From the first line to the last, repeat the data exactly but leave out the pictures.

##### Data provided #####

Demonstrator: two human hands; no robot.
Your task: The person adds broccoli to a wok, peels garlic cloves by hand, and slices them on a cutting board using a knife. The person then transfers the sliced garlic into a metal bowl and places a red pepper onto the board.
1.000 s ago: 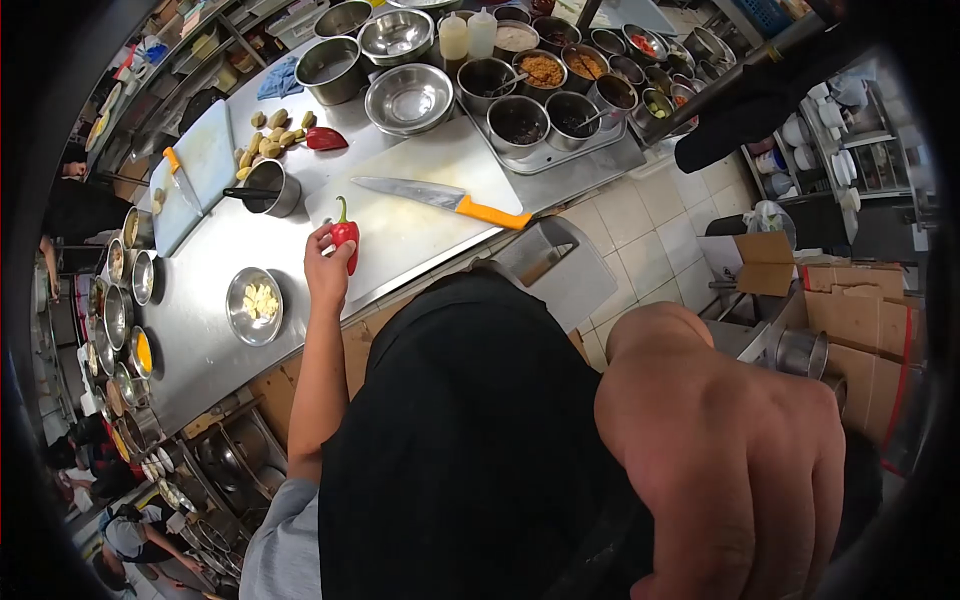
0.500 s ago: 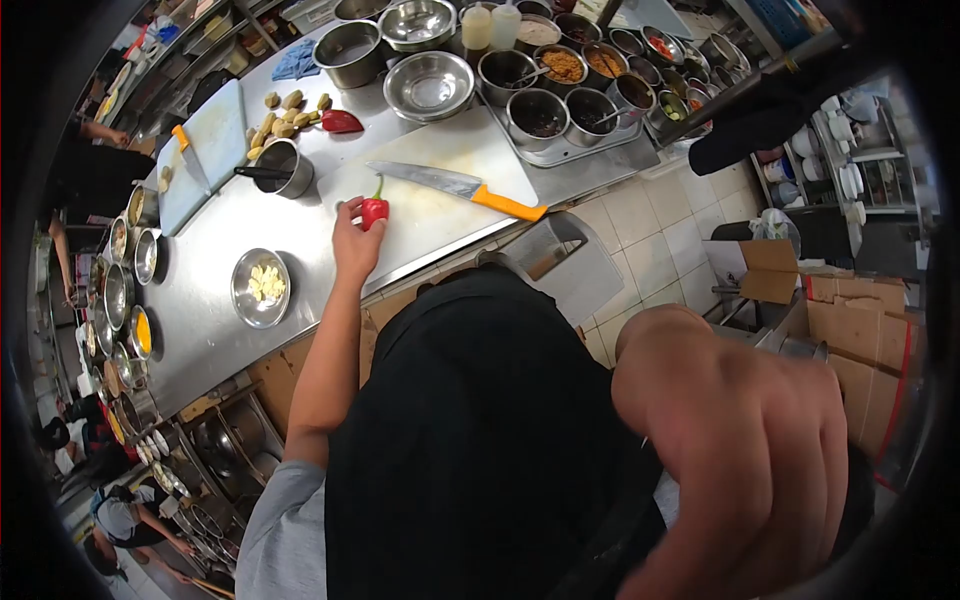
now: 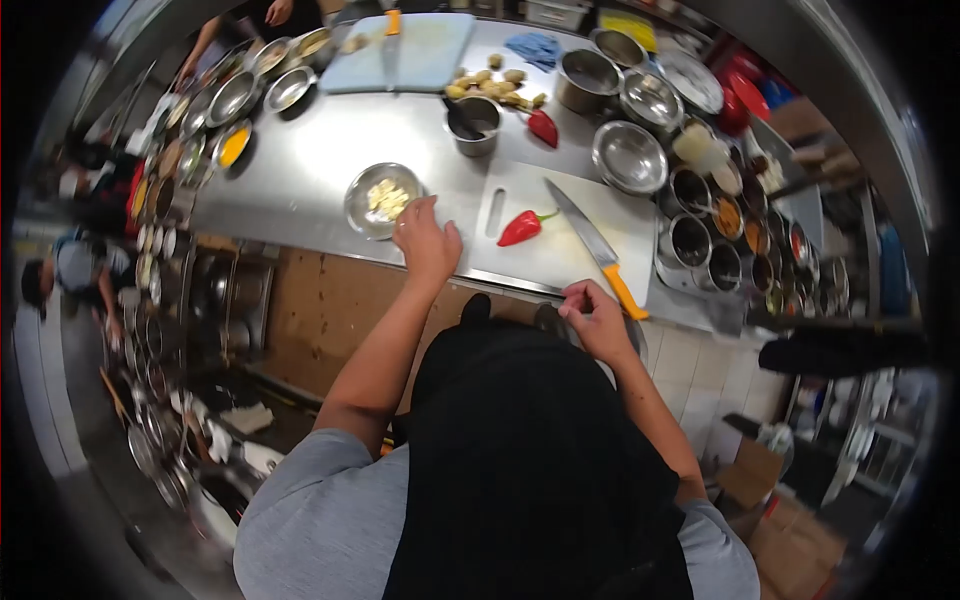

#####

-- Solution below --
Demonstrator: two human hands; no robot.
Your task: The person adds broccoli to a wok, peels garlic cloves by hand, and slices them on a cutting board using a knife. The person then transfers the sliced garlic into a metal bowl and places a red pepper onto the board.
1.000 s ago: 
0.500 s ago: 
now: 

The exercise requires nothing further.